Cuando la construcción del Lago de Martiánez yo estuve muchos días con César Manrique y con los ingenieros y el constructor de su primer gran proyecto. Recuerdo que a la inauguración de una de sus fases vino a cantar la enorme Josephine Baker, cuya actuación pagó de su bolsillo Luis Díaz de Losada, que sentía una gran admiración por la grandísima intérprete y filántropa. Murió en el 75. Yo pensé siempre que la Baker era francesa, pero revisando su biografía vi que había nacido en San Luis, Misuri, aunque murió en Francia.
Recuerdo que la noticia del fallecimiento de César (1992) me la dio Paco Padrón, por teléfono. Para mí fue uno de los días más tristes de mi vida. Memorizo tres fallecimientos de amigos, muertes repentinas, que me impactaron mucho: las de Ernesto Salcedo, César Manrique y Agustín Acosta. Se queda uno sin los amigos y eso parece normal, por razones de edad, pero cuando los decesos se producen de esa forma inesperada duelen mucho más.

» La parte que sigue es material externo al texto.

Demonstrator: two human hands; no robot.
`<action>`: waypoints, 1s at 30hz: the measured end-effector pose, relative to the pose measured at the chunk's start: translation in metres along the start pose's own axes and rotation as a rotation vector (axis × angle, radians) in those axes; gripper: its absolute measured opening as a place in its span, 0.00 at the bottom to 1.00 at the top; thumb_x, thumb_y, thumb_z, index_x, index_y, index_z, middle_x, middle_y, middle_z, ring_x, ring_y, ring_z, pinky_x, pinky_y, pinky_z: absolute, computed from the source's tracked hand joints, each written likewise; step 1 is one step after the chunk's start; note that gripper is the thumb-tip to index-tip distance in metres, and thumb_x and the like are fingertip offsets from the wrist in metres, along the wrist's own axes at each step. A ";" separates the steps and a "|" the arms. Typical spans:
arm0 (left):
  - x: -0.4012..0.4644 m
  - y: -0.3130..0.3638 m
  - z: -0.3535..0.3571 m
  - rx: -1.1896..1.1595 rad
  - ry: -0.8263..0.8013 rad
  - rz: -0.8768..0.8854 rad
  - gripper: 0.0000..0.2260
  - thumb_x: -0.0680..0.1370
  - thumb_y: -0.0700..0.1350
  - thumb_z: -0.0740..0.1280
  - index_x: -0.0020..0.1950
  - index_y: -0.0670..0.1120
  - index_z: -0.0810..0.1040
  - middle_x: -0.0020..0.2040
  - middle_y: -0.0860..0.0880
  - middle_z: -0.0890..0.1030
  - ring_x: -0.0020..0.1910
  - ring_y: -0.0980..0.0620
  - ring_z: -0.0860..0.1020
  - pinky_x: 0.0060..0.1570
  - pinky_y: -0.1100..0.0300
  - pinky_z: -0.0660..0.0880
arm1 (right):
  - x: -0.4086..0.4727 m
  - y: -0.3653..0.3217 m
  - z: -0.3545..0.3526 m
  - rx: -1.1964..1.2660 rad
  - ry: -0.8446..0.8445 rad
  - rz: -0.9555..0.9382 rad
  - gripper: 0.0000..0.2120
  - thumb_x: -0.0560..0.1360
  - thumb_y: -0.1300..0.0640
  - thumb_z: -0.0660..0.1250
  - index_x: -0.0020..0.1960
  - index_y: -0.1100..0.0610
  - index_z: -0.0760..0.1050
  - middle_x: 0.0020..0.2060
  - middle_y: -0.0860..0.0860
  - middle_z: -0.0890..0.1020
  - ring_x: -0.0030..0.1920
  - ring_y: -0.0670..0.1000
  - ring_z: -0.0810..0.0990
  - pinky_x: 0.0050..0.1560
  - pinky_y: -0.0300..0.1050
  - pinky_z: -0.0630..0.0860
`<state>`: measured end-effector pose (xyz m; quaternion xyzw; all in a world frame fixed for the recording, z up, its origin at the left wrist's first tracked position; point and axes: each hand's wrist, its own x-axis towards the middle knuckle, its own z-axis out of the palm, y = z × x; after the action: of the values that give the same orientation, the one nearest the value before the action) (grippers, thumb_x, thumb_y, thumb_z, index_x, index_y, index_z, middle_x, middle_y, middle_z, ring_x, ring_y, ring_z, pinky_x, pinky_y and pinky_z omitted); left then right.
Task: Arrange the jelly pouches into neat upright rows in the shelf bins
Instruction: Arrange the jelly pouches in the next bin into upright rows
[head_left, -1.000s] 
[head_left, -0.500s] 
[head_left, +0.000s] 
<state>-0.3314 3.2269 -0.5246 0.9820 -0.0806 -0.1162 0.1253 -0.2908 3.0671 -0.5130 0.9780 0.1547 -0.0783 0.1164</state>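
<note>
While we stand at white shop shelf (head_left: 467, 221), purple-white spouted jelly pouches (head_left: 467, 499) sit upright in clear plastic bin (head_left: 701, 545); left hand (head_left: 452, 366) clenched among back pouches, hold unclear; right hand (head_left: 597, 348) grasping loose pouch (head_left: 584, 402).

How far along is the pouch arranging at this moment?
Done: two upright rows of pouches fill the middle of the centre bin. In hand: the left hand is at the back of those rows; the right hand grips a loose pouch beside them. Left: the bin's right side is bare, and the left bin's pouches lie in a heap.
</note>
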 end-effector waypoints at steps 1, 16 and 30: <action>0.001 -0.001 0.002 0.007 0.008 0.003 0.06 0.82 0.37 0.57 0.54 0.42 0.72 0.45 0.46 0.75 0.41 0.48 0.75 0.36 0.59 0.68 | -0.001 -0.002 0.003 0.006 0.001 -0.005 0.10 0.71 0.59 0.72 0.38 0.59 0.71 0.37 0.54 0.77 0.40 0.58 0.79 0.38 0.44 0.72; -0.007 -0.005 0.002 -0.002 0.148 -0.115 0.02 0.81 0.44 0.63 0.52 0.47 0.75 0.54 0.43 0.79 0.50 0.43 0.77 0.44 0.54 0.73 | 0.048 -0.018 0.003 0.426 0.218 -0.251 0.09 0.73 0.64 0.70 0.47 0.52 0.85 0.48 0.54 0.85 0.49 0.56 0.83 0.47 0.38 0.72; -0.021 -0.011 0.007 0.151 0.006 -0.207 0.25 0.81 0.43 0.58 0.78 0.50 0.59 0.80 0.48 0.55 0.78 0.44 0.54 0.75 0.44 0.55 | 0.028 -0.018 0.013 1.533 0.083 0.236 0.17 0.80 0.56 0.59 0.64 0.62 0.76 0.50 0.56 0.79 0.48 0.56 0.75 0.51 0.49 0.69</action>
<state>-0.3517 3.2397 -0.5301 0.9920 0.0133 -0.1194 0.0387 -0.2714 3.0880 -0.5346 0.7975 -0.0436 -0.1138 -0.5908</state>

Con César perdí a un buen amigo y a un magnífico interlocutor, que a veces le daba patadas a la gramática, a la morfología y a la sintaxis, poniendo, eso sí, gran énfasis en ello, como si hubiera inventado la pólvora. Recuerdo que decía: “Ese tío se está auto suicidando”, lo que no deja de ser un disparate, porque la palabra suicidio lleva aparejada la condición de acto que comete voluntariamente el propio ejecutor. El auto, sobra. Todavía recuerdo cómo diseñó, con Fernando Higueras, el hotel Las Salinas, en Costa Teguise, cuyo jardín central debería figurar en los tratados de diseños de frondas interiores. Qué maravilla. El mejor director de este hotel fue el portuense Cándido Figueroa, uno de los mejores profesionales de la historia del turismo en Canarias, que hoy está felizmente jubilado.

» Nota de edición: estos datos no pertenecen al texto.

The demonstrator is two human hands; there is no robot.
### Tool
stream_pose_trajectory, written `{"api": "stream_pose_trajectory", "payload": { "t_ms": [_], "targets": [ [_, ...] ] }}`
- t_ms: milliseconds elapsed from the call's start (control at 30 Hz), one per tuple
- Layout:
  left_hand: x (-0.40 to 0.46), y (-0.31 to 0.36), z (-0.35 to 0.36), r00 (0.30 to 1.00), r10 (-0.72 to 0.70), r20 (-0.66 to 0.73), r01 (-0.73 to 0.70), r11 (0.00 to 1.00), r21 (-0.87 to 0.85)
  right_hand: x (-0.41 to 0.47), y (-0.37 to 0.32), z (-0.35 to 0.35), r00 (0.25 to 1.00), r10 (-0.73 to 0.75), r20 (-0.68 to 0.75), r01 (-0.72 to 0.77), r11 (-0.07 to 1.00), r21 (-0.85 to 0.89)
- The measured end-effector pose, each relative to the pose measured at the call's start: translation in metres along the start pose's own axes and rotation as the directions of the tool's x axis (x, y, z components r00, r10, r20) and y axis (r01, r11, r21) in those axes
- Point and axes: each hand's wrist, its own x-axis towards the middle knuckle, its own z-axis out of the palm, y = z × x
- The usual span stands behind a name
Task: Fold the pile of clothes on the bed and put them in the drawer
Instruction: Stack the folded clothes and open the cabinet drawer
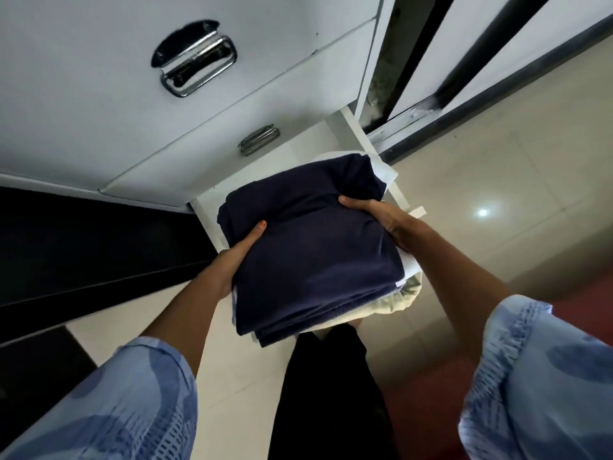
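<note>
In the centre of the frame a stack of folded clothes, a navy garment on top with white and pale cream pieces showing beneath at its right and lower edges, is held over the open bottom drawer, whose white wall and floor show just above and to the left of the stack. The left hand grips the stack's left edge, thumb laid on top of the navy cloth and fingers hidden underneath; the right hand clasps the far right side, fingers curled over the top fold. Both arms, in light blue patterned sleeves, reach in from the bottom corners. Above, in the upper left, the closed drawers of the white cabinet show a large chrome handle and a smaller one lower down. The pale tiled floor spreads to the right, with a light reflected in it. As for progress: the folding looks done for at least these pieces (neat square edges, layered evenly), and the carrying seems finished too, since the stack is already at the drawer. What appears left is lowering it in, letting go and pushing the drawer closed. The bed is out of view, so whether more clothes wait there cannot be told, nor whether the stack already rests on the drawer floor.
</note>
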Motion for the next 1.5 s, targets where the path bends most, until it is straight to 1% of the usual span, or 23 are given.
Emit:
{"api": "stream_pose_trajectory", "payload": {
  "t_ms": [67,167,367,500,633,667,733,800,867,933,1000,1067,1133,1167,1200,1233,1267,1300,1333,1367,1433,1467,1500],
  "targets": [
    [0.025,0.003,-0.001,0.998,-0.030,0.050,0.031,0.999,-0.011,0.027,-0.003,-0.002,0.999,0.030,0.025,-0.029,0.998,-0.047],
    [0.055,0.005,0.001,0.993,-0.062,0.105,0.066,0.997,-0.044,0.060,-0.006,-0.005,0.998,0.056,-0.005,-0.056,0.992,-0.114],
    [0.112,0.009,0.002,0.991,-0.065,0.113,0.079,0.989,-0.123,0.117,-0.022,-0.006,0.996,0.087,-0.009,-0.087,0.977,-0.193],
    [0.142,0.020,0.001,0.989,-0.068,0.128,0.087,0.984,-0.152,0.156,-0.027,0.001,0.990,0.126,0.068,-0.105,0.963,-0.249],
    [0.158,0.019,-0.002,0.991,-0.067,0.116,0.085,0.983,-0.163,0.173,-0.036,0.008,0.998,0.056,0.010,-0.051,0.960,-0.277],
    [0.160,0.017,-0.003,0.992,-0.063,0.112,0.085,0.976,-0.200,0.176,-0.039,0.011,0.999,0.035,-0.005,-0.035,0.962,-0.271],
    [0.168,0.010,-0.004,0.997,-0.055,0.049,0.065,0.969,-0.240,0.187,-0.040,0.014,1.000,0.001,-0.026,-0.008,0.967,-0.254],
    [0.176,0.004,-0.006,0.993,-0.035,-0.114,0.015,0.985,-0.170,0.200,-0.035,0.017,0.995,-0.025,-0.095,0.000,0.967,-0.254],
    [0.183,-0.005,-0.004,0.976,-0.068,-0.208,0.046,0.993,-0.111,0.210,-0.025,0.018,0.985,-0.056,-0.164,-0.001,0.944,-0.329],
    [0.182,-0.012,0.004,0.976,-0.066,-0.205,0.046,0.994,-0.101,0.212,-0.013,0.018,0.980,-0.084,-0.181,0.003,0.914,-0.406],
    [0.180,-0.016,0.012,0.978,-0.061,-0.200,0.042,0.994,-0.100,0.205,-0.002,0.018,0.972,-0.110,-0.207,0.016,0.913,-0.408],
    [0.174,-0.015,0.017,0.967,-0.034,-0.252,0.014,0.997,-0.082,0.191,0.006,0.019,0.961,-0.161,-0.226,0.056,0.910,-0.410],
    [0.170,-0.016,0.021,0.936,0.024,-0.351,-0.013,0.999,0.034,0.179,0.019,0.019,0.941,-0.249,-0.230,0.079,0.821,-0.566],
    [0.163,-0.018,0.026,0.915,0.080,-0.396,-0.031,0.991,0.129,0.168,0.025,0.020,0.938,-0.277,-0.209,0.061,0.725,-0.686],
    [0.156,-0.021,0.031,0.889,0.178,-0.423,-0.082,0.968,0.235,0.157,0.033,0.021,0.942,-0.289,-0.170,0.038,0.596,-0.802],
    [0.143,-0.025,0.038,0.852,0.310,-0.422,-0.160,0.922,0.354,0.143,0.040,0.024,0.948,-0.298,-0.111,0.039,0.457,-0.888],
    [0.134,-0.034,0.044,0.799,0.460,-0.387,-0.252,0.841,0.478,0.131,0.047,0.025,0.955,-0.294,-0.039,0.068,0.343,-0.937],
    [0.124,-0.043,0.049,0.745,0.598,-0.295,-0.334,0.717,0.611,0.119,0.052,0.026,0.963,-0.268,0.034,0.108,0.264,-0.958],
    [0.117,-0.054,0.051,0.696,0.704,-0.142,-0.398,0.543,0.739,0.107,0.058,0.027,0.968,-0.228,0.102,0.150,0.207,-0.967],
    [0.111,-0.065,0.053,0.659,0.750,0.055,-0.455,0.339,0.823,0.097,0.062,0.027,0.971,-0.176,0.159,0.187,0.156,-0.970],
    [0.102,-0.079,0.056,0.589,0.696,0.411,-0.528,-0.053,0.847,0.082,0.069,0.022,0.961,-0.083,0.264,0.266,0.010,-0.964],
    [0.101,-0.086,0.056,0.549,0.640,0.538,-0.544,-0.215,0.811,0.078,0.072,0.018,0.951,-0.052,0.306,0.302,-0.079,-0.950],
    [0.101,-0.092,0.056,0.527,0.584,0.618,-0.537,-0.335,0.774,0.075,0.076,0.012,0.940,-0.033,0.339,0.329,-0.166,-0.929]
  ]
}}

Quería que ocupara César un lugar destacado en estas improvisadas memorias que publica los lunes este periódico, por culpa de la interrupción momentánea de las Conversaciones en Los Limoneros, a causa de la puta pandemia esta. El estar en casa, recluido por imperativo legal, me da tiempo para pensar en más detalles, ya que he sido siempre enemigo de las notas de viaje, de los diarios de mi vida y de otras zarandajas, como diría el genial compañero y entrañable analfabeto Domingo de Laguna.